Subject: Re: [RFC][PATCH] timekeeping: Keep xtime_nsec remainder separate
 from ntp_error
From: john stultz <johnstul@us.ibm.com>
To: Steven Rostedt <rostedt@goodmis.org>
Cc: LKML <linux-kernel@vger.kernel.org>,
        Andrew Morton <akpm@linux-foundation.org>,
        Roman Zippel <zippel@linux-m68k.org>,
        Thomas Gleixner <tglx@linutronix.de>
In-Reply-To: <1291839317.5015.1139.camel@gandalf.stny.rr.com>
References: <1291833054.5015.1133.camel@gandalf.stny.rr.com>
	 <1291838382.2909.17.camel@work-vm>
	 <1291839317.5015.1139.camel@gandalf.stny.rr.com>
Content-Type: text/plain; charset="UTF-8"
Date: Wed, 08 Dec 2010 14:47:57 -0800
Message-ID: <1291848477.2909.152.camel@work-vm>
Mime-Version: 1.0
Content-Transfer-Encoding: 7bit
Sender: linux-kernel-owner@vger.kernel.org
Content-Length: 7504
Lines: 189

On Wed, 2010-12-08 at 15:15 -0500, Steven Rostedt wrote:
> On Wed, 2010-12-08 at 11:59 -0800, john stultz wrote:
> 
> > Hey Steven!
> > 
> > Thanks for the great analysis and tooling to help find these unexpected
> > behaviors! 
> > 
> > Sadly, I believe your proposed change can still cause minor nsec
> > inconsistencies from gettimeofday/vgettimeofday. In fact, the previous
> > implementation where the nsec inconsistency error was observed preserved
> > the sub-nanosecond remainder in xtime_nsec.
> 
> What inconsistencies exactly? Not to say they aren't any, but I really
> want to know exactly what is happening. Even the change log that Roman
> showed in that commit does not explain well what the issue was.

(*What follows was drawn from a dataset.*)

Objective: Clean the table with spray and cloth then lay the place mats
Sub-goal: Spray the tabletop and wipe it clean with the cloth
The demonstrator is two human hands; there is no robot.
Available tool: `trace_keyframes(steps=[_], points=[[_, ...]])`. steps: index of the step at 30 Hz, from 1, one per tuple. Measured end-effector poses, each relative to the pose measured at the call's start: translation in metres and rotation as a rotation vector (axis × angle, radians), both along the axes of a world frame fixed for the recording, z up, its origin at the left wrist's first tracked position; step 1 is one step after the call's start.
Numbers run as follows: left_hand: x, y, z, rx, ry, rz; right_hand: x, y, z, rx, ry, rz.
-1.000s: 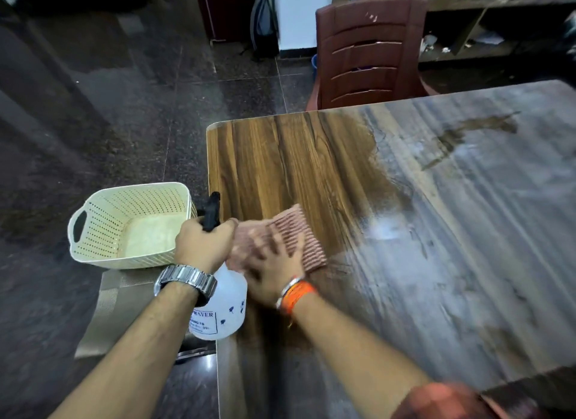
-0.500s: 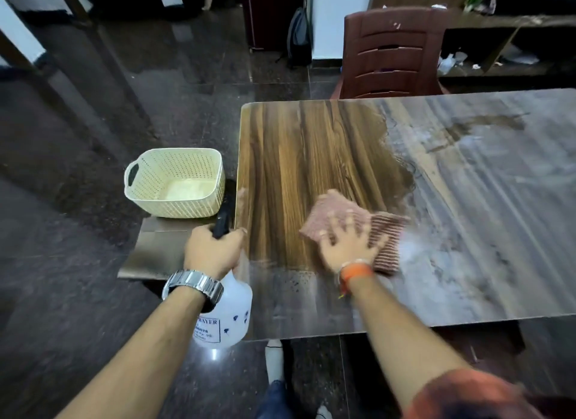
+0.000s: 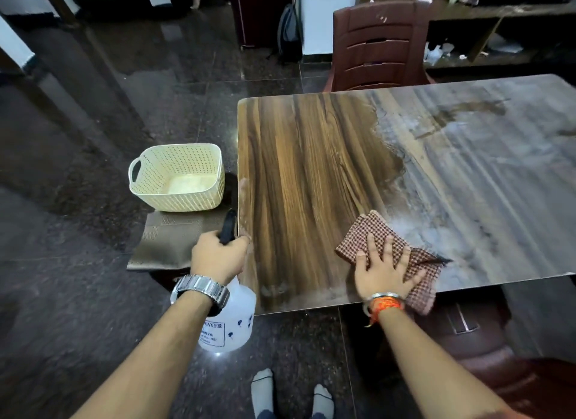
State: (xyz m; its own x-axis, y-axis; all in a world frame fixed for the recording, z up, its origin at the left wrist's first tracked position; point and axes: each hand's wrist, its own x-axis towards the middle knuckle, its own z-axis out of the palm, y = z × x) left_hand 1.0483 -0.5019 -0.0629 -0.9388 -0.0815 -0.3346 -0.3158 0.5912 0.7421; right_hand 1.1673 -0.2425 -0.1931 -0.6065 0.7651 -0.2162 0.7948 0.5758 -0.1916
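Note:
My left hand (image 3: 218,255) grips the black head of a white spray bottle (image 3: 229,322), held in the air just off the table's left edge. My right hand (image 3: 381,270) lies flat with spread fingers on a red checked cloth (image 3: 371,231), pressing it onto the wooden table (image 3: 305,169) near the front edge. The left part of the tabletop is dark and wiped; the right part (image 3: 483,175) is dull grey and dusty. Brown place mats (image 3: 168,241) lie stacked on a low surface left of the table.
A cream perforated basket (image 3: 177,175) sits on the mats' far end. One brown plastic chair (image 3: 378,47) stands at the table's far side, another chair (image 3: 467,340) at the near right. My socked feet (image 3: 290,390) are on the dark tiled floor.
My right hand has slid the cloth rightward along the front edge, from beside the bottle to the border of the dusty area. The left hand keeps holding the bottle.

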Motion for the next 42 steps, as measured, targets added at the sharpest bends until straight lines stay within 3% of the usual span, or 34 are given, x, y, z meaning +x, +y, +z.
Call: trace_keyframes(steps=[2, 6, 12, 16, 25, 28, 31, 36, 39, 42], points=[[0.000, 0.002, -0.001, 0.005, -0.031, -0.028, -0.008, -0.048, 0.004, 0.027, 0.058, 0.070], [-0.010, 0.004, -0.002, 0.015, -0.071, -0.060, -0.019, -0.159, 0.005, 0.020, 0.111, 0.640], [-0.041, 0.002, -0.001, 0.021, -0.039, -0.115, -0.005, -0.154, -0.002, 0.005, 0.135, 0.985], [-0.065, -0.006, -0.001, 0.032, -0.039, -0.079, -0.047, -0.164, 0.000, -0.052, 0.138, 0.883], [-0.107, -0.020, -0.016, -0.058, -0.035, -0.125, -0.266, -0.142, -0.001, -0.051, 0.098, 0.672], [-0.117, -0.023, -0.025, -0.060, -0.032, -0.121, -0.290, -0.135, 0.000, -0.045, 0.065, 0.665], [-0.117, -0.017, -0.024, -0.096, -0.028, -0.149, -0.244, -0.143, 0.002, -0.038, 0.078, 0.707], [-0.105, 0.018, -0.017, -0.066, -0.024, -0.213, -0.088, -0.151, 0.009, -0.082, 0.146, 0.888], [-0.090, 0.047, -0.009, -0.023, -0.047, -0.273, -0.035, -0.112, 0.002, -0.059, 0.098, 0.810], [-0.071, 0.071, -0.006, -0.003, -0.052, -0.299, -0.019, -0.029, 0.000, -0.008, 0.051, 0.576]])
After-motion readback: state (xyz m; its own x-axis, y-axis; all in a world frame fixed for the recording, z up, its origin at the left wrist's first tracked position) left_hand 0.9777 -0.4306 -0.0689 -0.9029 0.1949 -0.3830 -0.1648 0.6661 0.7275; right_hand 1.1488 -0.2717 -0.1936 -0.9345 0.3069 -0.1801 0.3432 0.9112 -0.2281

So, it has to do with the fact that X cycles doesn't exactly match Y ns,
and the way we do our accumulation with high precision.

There are two components to the gettimeofday calculation: the
accumulated base, stored in nanoseconds (this is xtime) and the current
cycle delta, converted to nanoseconds.

gtod: xtime + cyc2ns(delta)


During the tick, when we do our accumulation into xtime, we do it with
very high precision (clocksource shifted nanoseconds). For this
accumulation, there are three components: xtime, the cycle delta, and
the sub-ns remainder. The sub-ns remainder may take various forms. In
earlier code it was stored in xtime_nsec, with the current code we round
xtime up to the next nsec, and store -(1ns - remainder) into the
ntp_error, in your patch it is the new remainder value.

Now, when we accumulate the cycle delta, we do so in fixed chunks with
higher precision then we use for gettimeofday (again using shifted
nanoseconds). This may leave some unaccumulated cycles in delta.

accumulation:  (xtime + remainder) += high precision chunk of delta

The key here is that a gtod called right before and right after the
accumulation, if given the same cycle value should get the same number
(ie: imagine no time changed).

Now looking at Roman's commit message:

>     timekeeping: fix rounding problem during clock update
>     
>     Due to a rounding problem during a clock update it's possible for readers
>     to observe the clock jumping back by 1nsec.  The following simplified
>     example demonstrates the problem:
>     
>     cycle       xtime
>     0   0
>     1000        999999.6
>     2000        1999999.2
>     3000        2999998.8

The above shows the standard accumulation chunks. 
1000 cycles = 999999.6 ns

>     ...
>     
>     1500 =      1499999.4
>     =   0.0 + 1499999.4
>     =   999999.6 + 499999.8

This is an illustration of if the accumulation triggers @1500 cycles.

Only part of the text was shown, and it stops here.